START Available records

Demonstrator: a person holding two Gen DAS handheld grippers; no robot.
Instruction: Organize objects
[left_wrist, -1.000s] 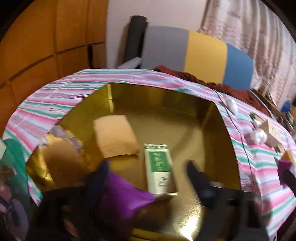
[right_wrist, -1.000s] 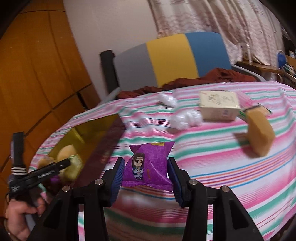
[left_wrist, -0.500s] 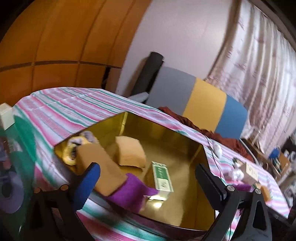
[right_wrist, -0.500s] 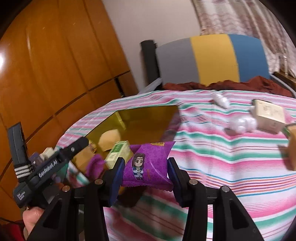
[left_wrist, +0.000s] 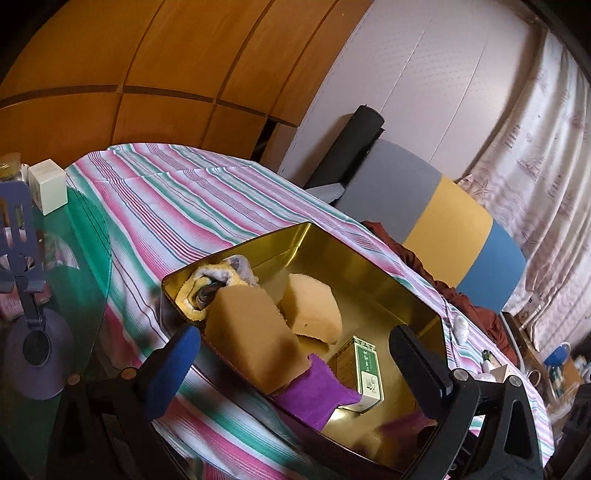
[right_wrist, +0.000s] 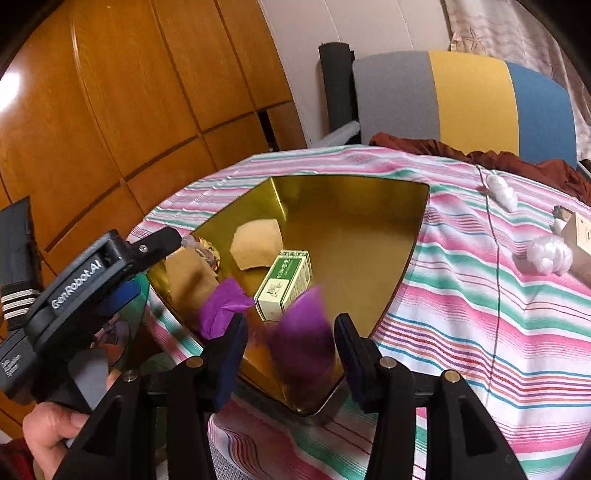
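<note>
Drop-off step: right gripper (right_wrist: 290, 354), jaws just widened, releasing a blurred purple packet (right_wrist: 301, 339) over the near corner of the gold tin (right_wrist: 354, 206); left gripper (left_wrist: 295, 354) wide apart, empty; next calls for fetching remaining items off the table (right_wrist: 480, 295).

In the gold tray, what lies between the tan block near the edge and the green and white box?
In the left wrist view, a purple packet lies between the tan block and the green and white box, inside the gold tray.
</note>
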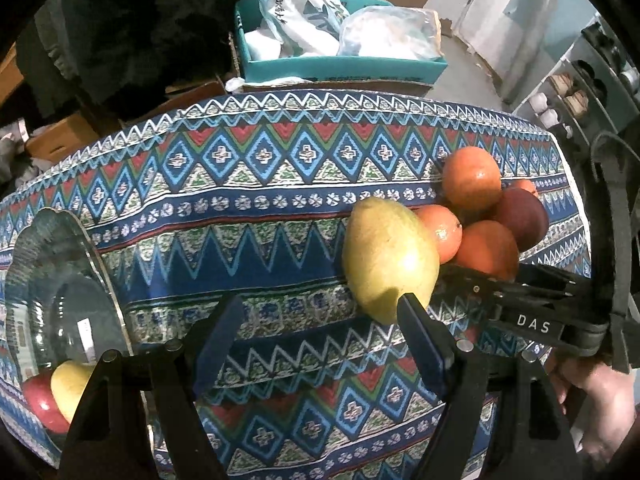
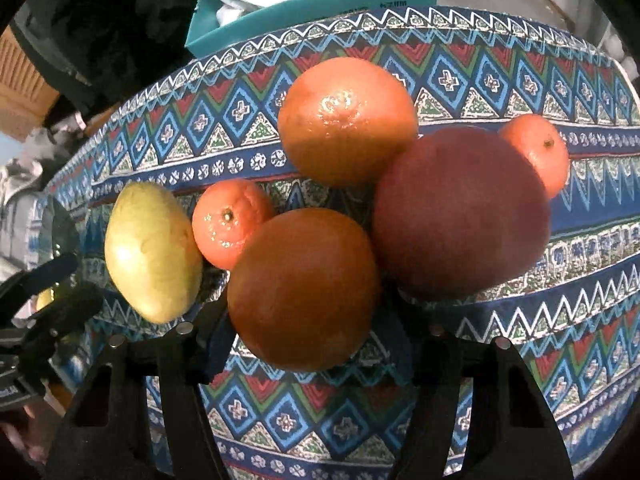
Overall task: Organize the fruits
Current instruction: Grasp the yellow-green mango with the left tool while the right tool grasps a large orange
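Note:
A heap of fruit lies on the patterned tablecloth (image 2: 560,320): a yellow-green mango (image 2: 152,256), two large oranges, two small tangerines (image 2: 228,224) and a dark red fruit (image 2: 460,216). My right gripper (image 2: 308,344) points steeply down with its fingers on either side of the nearest large orange (image 2: 304,288), pads against it; the right pad is hidden behind the fruit. My left gripper (image 1: 320,320) is open over bare cloth, its right fingertip just in front of the mango's (image 1: 388,256) near end. A clear glass bowl (image 1: 60,232) at the left holds a red apple (image 1: 40,404) and a yellow fruit (image 1: 70,384).
A teal box (image 1: 340,64) with white bags stands on cardboard cartons beyond the table's far edge. Dark clothing hangs at the back left. A shelf with small items stands at the right. A hand (image 1: 600,400) holds the right gripper's handle.

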The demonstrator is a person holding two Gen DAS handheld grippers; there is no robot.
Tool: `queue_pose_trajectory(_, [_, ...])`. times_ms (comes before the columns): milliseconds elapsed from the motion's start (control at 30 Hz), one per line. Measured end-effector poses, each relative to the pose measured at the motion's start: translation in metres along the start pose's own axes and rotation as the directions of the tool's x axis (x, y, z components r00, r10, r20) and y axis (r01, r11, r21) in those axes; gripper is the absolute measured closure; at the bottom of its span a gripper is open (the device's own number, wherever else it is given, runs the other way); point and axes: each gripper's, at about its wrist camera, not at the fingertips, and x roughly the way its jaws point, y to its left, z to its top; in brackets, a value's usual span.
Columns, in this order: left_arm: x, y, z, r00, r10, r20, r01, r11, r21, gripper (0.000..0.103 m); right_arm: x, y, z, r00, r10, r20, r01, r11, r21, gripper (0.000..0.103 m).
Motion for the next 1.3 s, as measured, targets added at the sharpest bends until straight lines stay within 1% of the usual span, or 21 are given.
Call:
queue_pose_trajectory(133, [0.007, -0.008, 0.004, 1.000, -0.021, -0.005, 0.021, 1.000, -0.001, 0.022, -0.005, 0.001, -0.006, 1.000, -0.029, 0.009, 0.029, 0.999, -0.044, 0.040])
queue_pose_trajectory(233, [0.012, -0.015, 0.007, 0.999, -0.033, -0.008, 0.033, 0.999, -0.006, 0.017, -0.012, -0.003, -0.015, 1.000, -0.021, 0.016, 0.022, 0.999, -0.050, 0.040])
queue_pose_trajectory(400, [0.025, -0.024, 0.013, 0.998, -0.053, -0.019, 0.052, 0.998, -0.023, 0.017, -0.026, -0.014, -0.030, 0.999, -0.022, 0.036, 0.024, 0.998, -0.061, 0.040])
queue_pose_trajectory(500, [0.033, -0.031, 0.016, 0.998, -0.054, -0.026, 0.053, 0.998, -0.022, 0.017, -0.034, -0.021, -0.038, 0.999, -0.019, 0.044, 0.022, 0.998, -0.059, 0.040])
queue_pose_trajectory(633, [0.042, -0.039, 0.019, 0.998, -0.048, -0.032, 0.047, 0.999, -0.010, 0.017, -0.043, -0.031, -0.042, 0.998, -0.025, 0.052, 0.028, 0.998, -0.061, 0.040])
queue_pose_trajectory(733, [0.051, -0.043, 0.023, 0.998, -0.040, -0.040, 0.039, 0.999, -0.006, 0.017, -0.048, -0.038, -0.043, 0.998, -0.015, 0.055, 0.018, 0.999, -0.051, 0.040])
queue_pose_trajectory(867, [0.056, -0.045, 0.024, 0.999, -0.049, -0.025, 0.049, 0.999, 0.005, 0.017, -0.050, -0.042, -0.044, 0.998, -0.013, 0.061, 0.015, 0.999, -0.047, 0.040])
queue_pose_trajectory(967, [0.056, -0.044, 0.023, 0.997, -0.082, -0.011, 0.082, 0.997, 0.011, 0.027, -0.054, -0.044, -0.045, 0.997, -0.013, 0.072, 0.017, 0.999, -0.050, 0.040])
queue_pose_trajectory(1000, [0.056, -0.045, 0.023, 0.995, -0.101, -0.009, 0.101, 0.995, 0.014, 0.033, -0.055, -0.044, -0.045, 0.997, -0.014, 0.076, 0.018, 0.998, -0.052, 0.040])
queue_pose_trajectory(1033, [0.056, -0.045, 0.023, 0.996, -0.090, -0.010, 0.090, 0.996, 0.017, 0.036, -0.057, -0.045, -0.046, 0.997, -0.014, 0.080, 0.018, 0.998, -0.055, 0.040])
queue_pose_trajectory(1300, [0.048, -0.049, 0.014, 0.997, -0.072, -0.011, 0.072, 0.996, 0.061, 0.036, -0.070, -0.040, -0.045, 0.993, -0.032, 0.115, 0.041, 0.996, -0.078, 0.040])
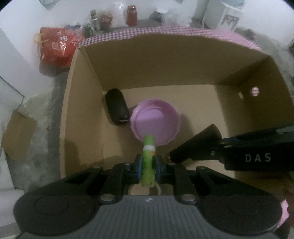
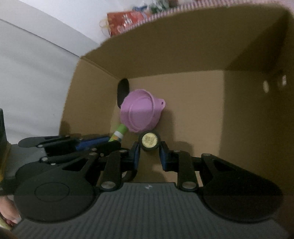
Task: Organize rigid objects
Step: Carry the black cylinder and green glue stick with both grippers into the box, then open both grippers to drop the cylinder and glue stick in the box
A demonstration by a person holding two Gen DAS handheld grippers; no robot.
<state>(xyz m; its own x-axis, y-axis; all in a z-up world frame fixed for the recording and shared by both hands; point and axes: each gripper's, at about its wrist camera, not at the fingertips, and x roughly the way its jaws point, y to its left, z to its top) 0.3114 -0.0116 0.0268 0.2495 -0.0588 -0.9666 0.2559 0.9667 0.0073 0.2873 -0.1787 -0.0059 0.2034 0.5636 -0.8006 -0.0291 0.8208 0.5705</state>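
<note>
Both grippers hang over an open cardboard box, pointing down into it. My left gripper is shut on a green tube with a white band, which stands up between the blue pads. My right gripper is shut on a small black round tin with a gold label. On the box floor lie a purple bowl and, to its left, a black oblong case. The right wrist view also shows the bowl, the case and the green tube. The right gripper's finger reaches in from the right.
The box's outside is purple gingham. Its right half has bare floor. Behind the box stand a red gift bag, bottles and jars. A loose cardboard piece lies at the left.
</note>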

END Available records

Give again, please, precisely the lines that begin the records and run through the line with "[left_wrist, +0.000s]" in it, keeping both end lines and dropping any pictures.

_Expected answer_.
Demonstrator: a person holding two Gen DAS handheld grippers; no robot.
Instruction: Organize objects
[left_wrist, -1.000s] 
[right_wrist, -1.000s] 
[left_wrist, -0.500s] 
[right_wrist, -0.500s] 
[left_wrist, +0.000s] 

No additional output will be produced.